§ **How to complete this task**
Please transcribe the data below exactly. Leave the pictures out.

§ **Data provided**
----------------

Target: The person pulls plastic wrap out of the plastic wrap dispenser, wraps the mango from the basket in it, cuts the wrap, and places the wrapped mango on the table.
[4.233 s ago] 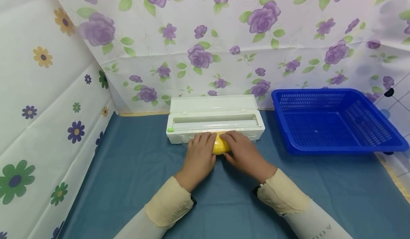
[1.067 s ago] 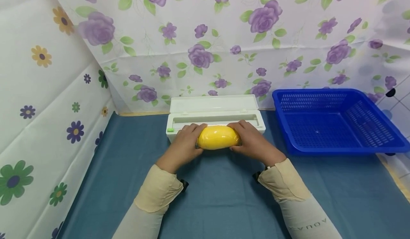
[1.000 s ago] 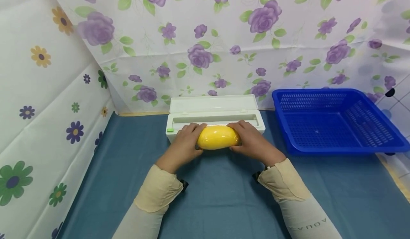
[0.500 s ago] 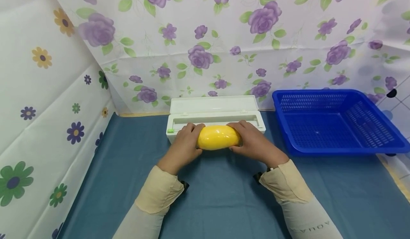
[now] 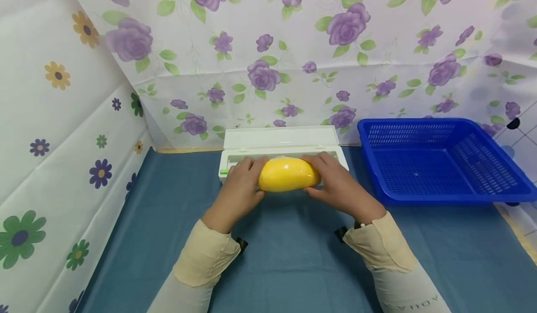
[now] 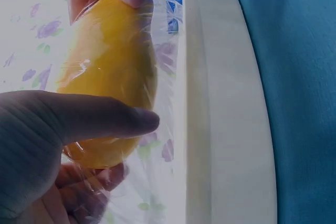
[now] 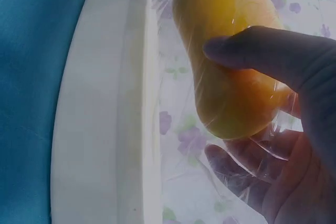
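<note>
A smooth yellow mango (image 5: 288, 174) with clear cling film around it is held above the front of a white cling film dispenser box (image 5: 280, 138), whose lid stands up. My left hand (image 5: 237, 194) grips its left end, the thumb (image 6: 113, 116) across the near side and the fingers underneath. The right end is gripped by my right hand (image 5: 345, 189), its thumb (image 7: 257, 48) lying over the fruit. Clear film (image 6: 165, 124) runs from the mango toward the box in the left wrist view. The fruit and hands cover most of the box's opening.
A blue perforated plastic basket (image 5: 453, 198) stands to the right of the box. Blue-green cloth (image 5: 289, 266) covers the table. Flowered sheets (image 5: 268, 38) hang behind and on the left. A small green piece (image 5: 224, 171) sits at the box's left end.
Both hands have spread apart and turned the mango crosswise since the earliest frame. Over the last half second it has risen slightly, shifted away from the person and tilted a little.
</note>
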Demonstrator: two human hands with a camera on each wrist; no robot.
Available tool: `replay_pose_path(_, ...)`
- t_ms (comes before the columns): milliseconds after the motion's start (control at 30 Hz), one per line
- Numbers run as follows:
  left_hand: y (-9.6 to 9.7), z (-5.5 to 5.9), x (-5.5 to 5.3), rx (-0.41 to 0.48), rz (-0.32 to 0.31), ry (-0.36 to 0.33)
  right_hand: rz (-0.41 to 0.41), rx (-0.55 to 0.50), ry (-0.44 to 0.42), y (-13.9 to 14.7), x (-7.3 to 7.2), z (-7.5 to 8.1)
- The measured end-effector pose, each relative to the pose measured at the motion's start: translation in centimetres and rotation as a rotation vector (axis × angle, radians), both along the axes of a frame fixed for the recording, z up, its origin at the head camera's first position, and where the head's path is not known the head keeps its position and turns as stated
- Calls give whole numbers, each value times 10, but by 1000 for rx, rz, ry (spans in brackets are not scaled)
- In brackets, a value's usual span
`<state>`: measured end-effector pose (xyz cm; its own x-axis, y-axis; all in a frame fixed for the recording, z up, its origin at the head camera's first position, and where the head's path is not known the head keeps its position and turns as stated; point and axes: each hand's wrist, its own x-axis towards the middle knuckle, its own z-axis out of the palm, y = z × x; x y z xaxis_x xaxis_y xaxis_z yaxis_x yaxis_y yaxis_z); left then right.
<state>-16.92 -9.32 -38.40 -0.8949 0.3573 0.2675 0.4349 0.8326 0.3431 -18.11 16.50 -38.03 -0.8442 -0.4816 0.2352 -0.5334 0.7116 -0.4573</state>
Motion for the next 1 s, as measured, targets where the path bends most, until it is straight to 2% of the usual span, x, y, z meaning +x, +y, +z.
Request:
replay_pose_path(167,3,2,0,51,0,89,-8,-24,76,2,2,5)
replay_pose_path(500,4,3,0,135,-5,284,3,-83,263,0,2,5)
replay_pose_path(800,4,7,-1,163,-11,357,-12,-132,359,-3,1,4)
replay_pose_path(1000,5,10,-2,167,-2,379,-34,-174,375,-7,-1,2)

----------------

§ **Worked solution**
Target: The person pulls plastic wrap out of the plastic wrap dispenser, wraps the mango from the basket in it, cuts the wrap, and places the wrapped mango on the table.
[4.233 s ago] 
[1.067 s ago] 
[1.000 s ago] 
[0.500 s ago] 
[now] 
[now] 
[now] 
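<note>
A smooth yellow mango (image 5: 288, 174) with clear cling film around it is held above the front of a white cling film dispenser box (image 5: 280, 138), whose lid stands up. My left hand (image 5: 237, 194) grips its left end, the thumb (image 6: 113, 116) across the near side and the fingers underneath. The right end is gripped by my right hand (image 5: 345, 189), its thumb (image 7: 257, 48) lying over the fruit. Clear film (image 6: 165, 124) runs from the mango toward the box in the left wrist view. The fruit and hands cover most of the box's opening.
A blue perforated plastic basket (image 5: 453, 198) stands to the right of the box. Blue-green cloth (image 5: 289, 266) covers the table. Flowered sheets (image 5: 268, 38) hang behind and on the left. A small green piece (image 5: 224, 171) sits at the box's left end.
Both hands have spread apart and turned the mango crosswise since the earliest frame. Over the last half second it has risen slightly, shifted away from the person and tilted a little.
</note>
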Demonstrator: two human hands with a camera on each wrist; no robot.
Available tool: `replay_pose_path(_, ...)`
- t_ms (comes before the columns): milliseconds after the motion's start (control at 30 Hz), one per line
- Numbers run as follows:
  left_hand: y (-9.6 to 9.7), z (-5.5 to 5.9), x (-5.5 to 5.3), rx (-0.41 to 0.48), rz (-0.32 to 0.31), ry (-0.36 to 0.33)
  right_hand: rz (-0.41 to 0.41), rx (-0.55 to 0.50), ry (-0.44 to 0.42), y (-13.9 to 14.7), x (-7.3 to 7.2), z (-7.5 to 8.1)
- The measured end-effector pose, each relative to the pose measured at the motion's start: translation in centimetres and rotation as a rotation vector (axis × angle, radians), both along the axes of a frame fixed for the recording, z up, its origin at the head camera's first position, and where the head's path is not known the head keeps its position and turns as stated
- Calls give whole numbers, each value times 10, but by 1000 for rx, rz, ry (spans in brackets are not scaled)
- In brackets, a value's usual span
`<state>`: measured end-effector pose (xyz cm; its own x-axis, y-axis; all in a frame fixed for the recording, z up, its origin at the head camera's first position, and where the head's path is not known the head keeps its position and turns as stated; point and axes: each hand's wrist, its own x-axis towards the middle knuckle, its own z-axis out of the palm, y = z × x; x y z xaxis_x xaxis_y xaxis_z yaxis_x yaxis_y yaxis_z); left then right.
<state>-16.92 -9.32 -38.40 -0.8949 0.3573 0.2675 0.4349 0.8326 0.3431 -18.11 16.50 -38.03 -0.8442 -0.4816 0.2352 -0.5334 0.7116 -0.4573</state>
Motion for the next 1 s, as measured, targets where the path bends most, until it is straight to 2% of the usual span, x, y, z meaning +x, +y, +z.
Request:
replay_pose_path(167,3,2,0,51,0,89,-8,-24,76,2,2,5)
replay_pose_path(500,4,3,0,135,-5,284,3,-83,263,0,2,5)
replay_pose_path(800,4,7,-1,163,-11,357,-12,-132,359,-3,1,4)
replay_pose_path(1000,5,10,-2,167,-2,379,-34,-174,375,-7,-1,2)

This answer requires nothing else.